─── EXCERPTED RECORDS ───
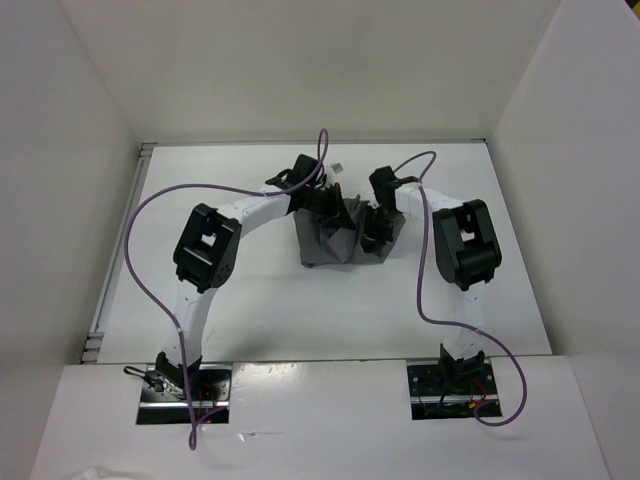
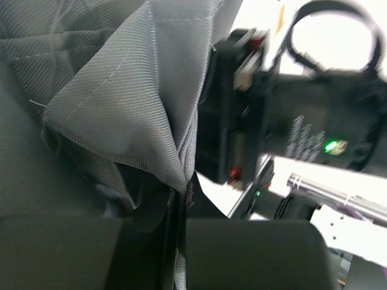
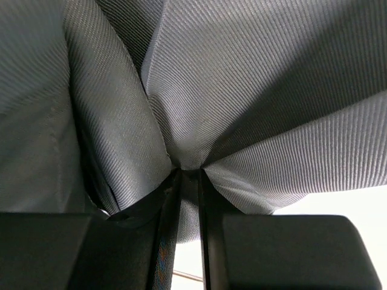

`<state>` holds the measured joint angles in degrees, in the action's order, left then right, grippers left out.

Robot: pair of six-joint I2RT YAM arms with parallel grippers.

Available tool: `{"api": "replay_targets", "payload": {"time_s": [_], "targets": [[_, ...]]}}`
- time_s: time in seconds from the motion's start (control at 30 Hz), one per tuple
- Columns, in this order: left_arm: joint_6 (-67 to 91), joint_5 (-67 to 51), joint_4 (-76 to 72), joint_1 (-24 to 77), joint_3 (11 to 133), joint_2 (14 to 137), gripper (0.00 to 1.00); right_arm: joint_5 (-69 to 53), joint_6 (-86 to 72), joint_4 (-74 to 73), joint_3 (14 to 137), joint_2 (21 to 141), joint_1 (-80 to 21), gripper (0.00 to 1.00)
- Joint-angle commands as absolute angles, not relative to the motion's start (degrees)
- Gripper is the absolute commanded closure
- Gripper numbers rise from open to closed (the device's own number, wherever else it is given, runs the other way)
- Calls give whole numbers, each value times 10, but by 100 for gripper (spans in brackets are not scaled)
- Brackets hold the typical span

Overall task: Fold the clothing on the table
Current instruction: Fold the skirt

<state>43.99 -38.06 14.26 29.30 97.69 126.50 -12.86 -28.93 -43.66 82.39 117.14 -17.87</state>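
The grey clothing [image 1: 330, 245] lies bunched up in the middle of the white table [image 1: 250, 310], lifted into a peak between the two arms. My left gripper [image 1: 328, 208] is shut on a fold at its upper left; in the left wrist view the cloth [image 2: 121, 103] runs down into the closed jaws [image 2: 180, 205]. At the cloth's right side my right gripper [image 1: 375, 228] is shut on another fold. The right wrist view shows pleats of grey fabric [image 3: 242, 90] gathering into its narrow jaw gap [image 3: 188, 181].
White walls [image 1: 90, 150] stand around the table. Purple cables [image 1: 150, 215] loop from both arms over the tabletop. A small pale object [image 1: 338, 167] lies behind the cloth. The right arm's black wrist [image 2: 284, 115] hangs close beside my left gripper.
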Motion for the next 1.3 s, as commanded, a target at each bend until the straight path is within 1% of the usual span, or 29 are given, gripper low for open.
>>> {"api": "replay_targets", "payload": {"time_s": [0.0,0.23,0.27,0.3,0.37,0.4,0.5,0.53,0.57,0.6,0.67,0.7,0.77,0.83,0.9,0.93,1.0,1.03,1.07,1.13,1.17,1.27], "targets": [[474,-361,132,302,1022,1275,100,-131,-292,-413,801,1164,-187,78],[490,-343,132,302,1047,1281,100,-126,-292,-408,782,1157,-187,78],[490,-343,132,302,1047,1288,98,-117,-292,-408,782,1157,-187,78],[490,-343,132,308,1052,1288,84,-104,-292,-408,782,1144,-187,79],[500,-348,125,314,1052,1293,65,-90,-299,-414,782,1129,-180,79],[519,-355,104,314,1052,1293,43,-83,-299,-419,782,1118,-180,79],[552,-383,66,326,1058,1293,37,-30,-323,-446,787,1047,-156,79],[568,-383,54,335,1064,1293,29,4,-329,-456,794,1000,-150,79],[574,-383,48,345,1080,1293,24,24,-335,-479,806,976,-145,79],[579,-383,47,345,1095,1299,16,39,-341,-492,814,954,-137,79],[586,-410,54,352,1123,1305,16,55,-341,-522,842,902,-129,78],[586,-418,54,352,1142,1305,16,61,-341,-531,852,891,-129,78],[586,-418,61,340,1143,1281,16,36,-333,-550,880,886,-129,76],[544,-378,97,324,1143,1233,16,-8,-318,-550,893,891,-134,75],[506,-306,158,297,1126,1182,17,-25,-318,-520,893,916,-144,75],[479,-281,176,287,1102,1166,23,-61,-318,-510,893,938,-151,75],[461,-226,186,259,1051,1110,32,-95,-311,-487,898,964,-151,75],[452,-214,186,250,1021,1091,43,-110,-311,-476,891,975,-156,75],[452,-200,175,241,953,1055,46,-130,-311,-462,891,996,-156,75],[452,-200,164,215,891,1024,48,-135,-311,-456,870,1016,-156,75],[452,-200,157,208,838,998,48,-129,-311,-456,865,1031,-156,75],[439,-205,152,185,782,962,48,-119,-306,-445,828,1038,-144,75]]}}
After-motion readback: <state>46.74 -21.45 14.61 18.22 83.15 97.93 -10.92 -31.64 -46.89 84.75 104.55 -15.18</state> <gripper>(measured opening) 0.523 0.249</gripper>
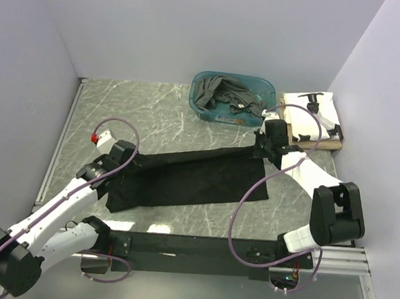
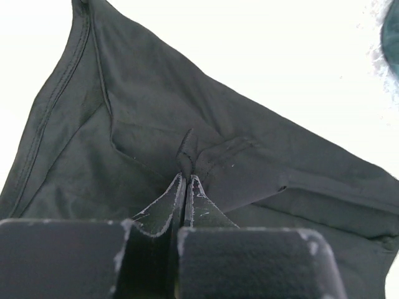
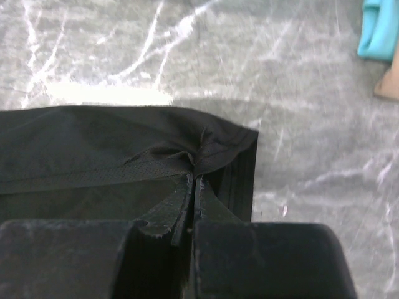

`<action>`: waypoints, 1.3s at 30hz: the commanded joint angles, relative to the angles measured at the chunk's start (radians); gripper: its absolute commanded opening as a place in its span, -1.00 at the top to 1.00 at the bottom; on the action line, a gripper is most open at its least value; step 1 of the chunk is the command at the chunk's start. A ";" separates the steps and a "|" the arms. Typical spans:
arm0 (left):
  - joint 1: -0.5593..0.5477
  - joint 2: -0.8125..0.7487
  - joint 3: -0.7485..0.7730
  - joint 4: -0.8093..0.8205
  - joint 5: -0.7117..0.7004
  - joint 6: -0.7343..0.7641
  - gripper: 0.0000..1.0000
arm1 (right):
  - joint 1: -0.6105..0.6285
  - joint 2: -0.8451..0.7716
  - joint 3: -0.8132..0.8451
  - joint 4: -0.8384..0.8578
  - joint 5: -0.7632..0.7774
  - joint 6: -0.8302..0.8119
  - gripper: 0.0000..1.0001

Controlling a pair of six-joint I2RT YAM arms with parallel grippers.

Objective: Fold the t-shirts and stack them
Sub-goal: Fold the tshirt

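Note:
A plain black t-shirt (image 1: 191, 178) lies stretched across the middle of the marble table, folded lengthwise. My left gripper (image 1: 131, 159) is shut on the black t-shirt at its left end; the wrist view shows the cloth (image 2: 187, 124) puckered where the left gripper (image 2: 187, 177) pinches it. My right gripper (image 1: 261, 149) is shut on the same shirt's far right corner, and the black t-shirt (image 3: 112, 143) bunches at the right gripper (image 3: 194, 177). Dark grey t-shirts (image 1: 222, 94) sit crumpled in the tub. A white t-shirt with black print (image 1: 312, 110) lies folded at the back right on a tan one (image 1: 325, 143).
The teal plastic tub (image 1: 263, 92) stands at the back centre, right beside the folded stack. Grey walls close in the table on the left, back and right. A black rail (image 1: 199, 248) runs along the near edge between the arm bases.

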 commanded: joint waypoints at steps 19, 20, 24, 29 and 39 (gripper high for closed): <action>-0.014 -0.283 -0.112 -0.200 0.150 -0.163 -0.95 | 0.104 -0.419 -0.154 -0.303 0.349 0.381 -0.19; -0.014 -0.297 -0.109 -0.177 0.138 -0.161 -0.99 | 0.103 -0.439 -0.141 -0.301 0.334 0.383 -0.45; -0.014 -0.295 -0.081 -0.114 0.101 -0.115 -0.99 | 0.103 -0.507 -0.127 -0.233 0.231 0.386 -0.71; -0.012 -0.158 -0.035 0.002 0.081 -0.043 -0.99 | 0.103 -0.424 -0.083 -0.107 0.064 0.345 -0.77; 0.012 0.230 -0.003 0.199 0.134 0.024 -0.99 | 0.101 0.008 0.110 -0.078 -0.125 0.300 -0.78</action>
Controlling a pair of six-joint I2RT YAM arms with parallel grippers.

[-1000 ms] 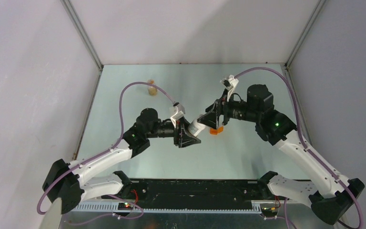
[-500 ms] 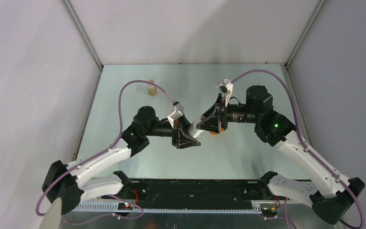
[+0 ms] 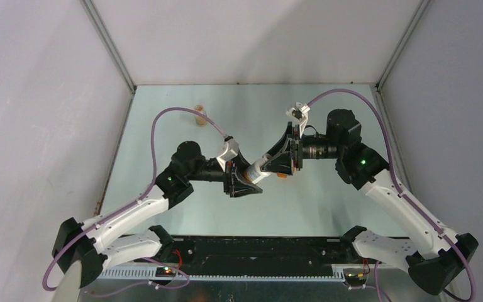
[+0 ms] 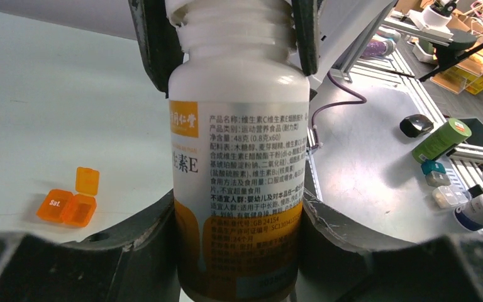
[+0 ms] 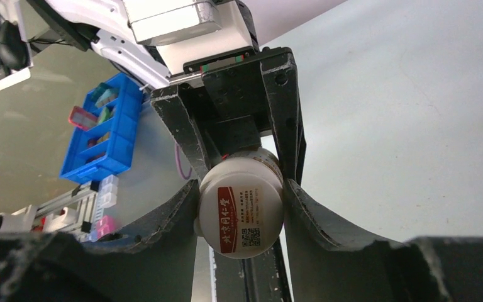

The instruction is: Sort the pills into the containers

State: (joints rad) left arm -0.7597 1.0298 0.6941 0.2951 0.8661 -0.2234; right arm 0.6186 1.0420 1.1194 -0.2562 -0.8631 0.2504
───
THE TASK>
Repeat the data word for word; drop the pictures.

TASK ANSWER>
`<state>` holds the measured joint angles in degrees, in the action's order, left then right, grippers left out.

Robot: pair of six-joint I2RT YAM arms with parallel grippers.

Available tool: `{"api": "replay_targets", "payload": {"time_s": [_], "targets": [[_, ...]]}}`
- time_s: time in seconds from the motion's start (control at 30 Hz), one per tuple
- Columns, in this order: left_arm: joint_6 (-67 to 91), joint_5 (-67 to 51), joint_4 (-76 to 72), joint_1 (-24 to 77), joint_3 (11 to 133), joint_2 (14 to 137), gripper (0.00 to 1.00); right_arm: joint_5 (-69 to 53), joint_6 (-86 to 72), joint_4 (-74 to 73), joint_3 (14 to 137), joint_2 (21 to 141), joint_1 (-80 to 21), gripper (0.00 to 1.00)
- Joint-angle commands as absolute angles, not relative to the motion's start (degrees)
- Gripper is the absolute commanded closure
- Gripper numbers rise from open to closed (the device's own number, wherever else it is given, runs the other way)
- Calls give whole numbers, each value times 10, but by 100 for gripper (spans in brackets are not scaled)
- Brackets hold the typical span

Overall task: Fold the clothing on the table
Current instruction: Fold the skirt

<state>43.99 -38.06 14.26 29.30 97.69 126.50 -12.86 -28.93 -43.66 82.39 117.14 -17.87</state>
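The grey clothing [image 1: 330, 245] lies bunched up in the middle of the white table [image 1: 250, 310], lifted into a peak between the two arms. My left gripper [image 1: 328, 208] is shut on a fold at its upper left; in the left wrist view the cloth [image 2: 121, 103] runs down into the closed jaws [image 2: 180, 205]. At the cloth's right side my right gripper [image 1: 375, 228] is shut on another fold. The right wrist view shows pleats of grey fabric [image 3: 242, 90] gathering into its narrow jaw gap [image 3: 188, 181].
White walls [image 1: 90, 150] stand around the table. Purple cables [image 1: 150, 215] loop from both arms over the tabletop. A small pale object [image 1: 338, 167] lies behind the cloth. The right arm's black wrist [image 2: 284, 115] hangs close beside my left gripper.
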Motion for the next 1.3 s, as commanded, a target at each bend until the straight path is within 1% of the usual span, or 29 are given, gripper low for open.
>>> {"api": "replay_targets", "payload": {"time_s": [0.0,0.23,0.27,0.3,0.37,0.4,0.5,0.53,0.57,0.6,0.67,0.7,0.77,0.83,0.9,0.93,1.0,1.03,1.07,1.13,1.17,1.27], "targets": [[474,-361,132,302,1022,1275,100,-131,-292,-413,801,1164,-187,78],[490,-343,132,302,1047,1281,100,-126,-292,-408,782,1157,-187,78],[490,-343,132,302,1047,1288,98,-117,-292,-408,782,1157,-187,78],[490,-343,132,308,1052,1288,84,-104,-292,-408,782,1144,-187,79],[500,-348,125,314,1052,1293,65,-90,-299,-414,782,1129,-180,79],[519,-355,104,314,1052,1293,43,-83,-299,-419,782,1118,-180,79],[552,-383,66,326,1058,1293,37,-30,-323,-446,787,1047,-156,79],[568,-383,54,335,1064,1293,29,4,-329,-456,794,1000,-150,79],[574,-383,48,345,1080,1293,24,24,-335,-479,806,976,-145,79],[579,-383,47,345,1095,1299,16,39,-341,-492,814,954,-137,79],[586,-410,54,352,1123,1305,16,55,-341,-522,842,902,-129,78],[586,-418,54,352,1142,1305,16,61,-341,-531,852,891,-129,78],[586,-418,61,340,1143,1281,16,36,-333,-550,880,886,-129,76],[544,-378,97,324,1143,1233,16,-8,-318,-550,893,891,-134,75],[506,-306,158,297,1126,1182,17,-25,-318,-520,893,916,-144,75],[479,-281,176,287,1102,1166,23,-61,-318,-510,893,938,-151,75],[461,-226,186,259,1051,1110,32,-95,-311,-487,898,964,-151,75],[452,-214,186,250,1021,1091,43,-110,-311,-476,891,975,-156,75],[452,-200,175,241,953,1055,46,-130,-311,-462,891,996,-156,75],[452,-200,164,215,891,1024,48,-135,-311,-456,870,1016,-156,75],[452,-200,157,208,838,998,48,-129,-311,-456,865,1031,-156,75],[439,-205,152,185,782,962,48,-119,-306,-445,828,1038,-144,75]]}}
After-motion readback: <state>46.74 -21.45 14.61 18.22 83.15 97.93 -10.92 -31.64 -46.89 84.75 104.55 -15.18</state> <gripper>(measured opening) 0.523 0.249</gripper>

`<action>`: waypoints, 1.3s at 30hz: the commanded joint angles, relative to the angles measured at the chunk's start (radians); gripper: its absolute commanded opening as a place in its span, -1.00 at the top to 1.00 at the bottom; on the action line, a gripper is most open at its least value; step 1 of the chunk is the command at the chunk's start. A ";" separates the steps and a "|" the arms. Typical spans:
arm0 (left):
  - joint 1: -0.5593..0.5477
  - joint 2: -0.8125..0.7487
  - joint 3: -0.7485..0.7730
  - joint 4: -0.8093..0.8205
  - joint 5: -0.7117..0.7004
  - joint 6: -0.7343..0.7641
  - gripper: 0.0000..1.0000
arm1 (right):
  - joint 1: -0.6105..0.6285
  - joint 2: -0.8451..0.7716
  - joint 3: -0.8132..0.8451
  - joint 4: -0.8384..0.8578
  - joint 5: -0.7632..0.7774
  - joint 6: -0.8302..0.8119
  - gripper: 0.0000..1.0001

Controlling a pair of six-joint I2RT YAM arms with parallel grippers.

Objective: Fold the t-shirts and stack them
Sub-goal: Fold the tshirt

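Note:
A plain black t-shirt (image 1: 191, 178) lies stretched across the middle of the marble table, folded lengthwise. My left gripper (image 1: 131, 159) is shut on the black t-shirt at its left end; the wrist view shows the cloth (image 2: 187, 124) puckered where the left gripper (image 2: 187, 177) pinches it. My right gripper (image 1: 261, 149) is shut on the same shirt's far right corner, and the black t-shirt (image 3: 112, 143) bunches at the right gripper (image 3: 194, 177). Dark grey t-shirts (image 1: 222, 94) sit crumpled in the tub. A white t-shirt with black print (image 1: 312, 110) lies folded at the back right on a tan one (image 1: 325, 143).
The teal plastic tub (image 1: 263, 92) stands at the back centre, right beside the folded stack. Grey walls close in the table on the left, back and right. A black rail (image 1: 199, 248) runs along the near edge between the arm bases.
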
 commanded: joint waypoints at steps 19, 20, 24, 29 and 39 (gripper high for closed): <action>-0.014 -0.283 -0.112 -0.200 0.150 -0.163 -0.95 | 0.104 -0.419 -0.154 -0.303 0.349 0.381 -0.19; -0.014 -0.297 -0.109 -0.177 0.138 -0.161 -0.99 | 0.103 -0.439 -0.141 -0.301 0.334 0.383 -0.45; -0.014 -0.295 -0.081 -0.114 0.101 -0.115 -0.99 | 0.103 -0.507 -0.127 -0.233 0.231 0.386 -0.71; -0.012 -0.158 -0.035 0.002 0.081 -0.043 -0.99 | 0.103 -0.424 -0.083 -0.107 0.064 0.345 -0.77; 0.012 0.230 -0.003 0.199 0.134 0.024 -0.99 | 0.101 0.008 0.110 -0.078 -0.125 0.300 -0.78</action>
Controlling a pair of six-joint I2RT YAM arms with parallel grippers.

[-1000 ms] 
[-500 ms] 
[+0 ms] 
[+0 ms] 
[+0 ms] 

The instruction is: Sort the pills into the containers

State: (joints rad) left arm -0.7597 1.0298 0.6941 0.2951 0.8661 -0.2234; right arm 0.6186 1.0420 1.1194 -0.2562 -0.8631 0.2504

The output has been given in full.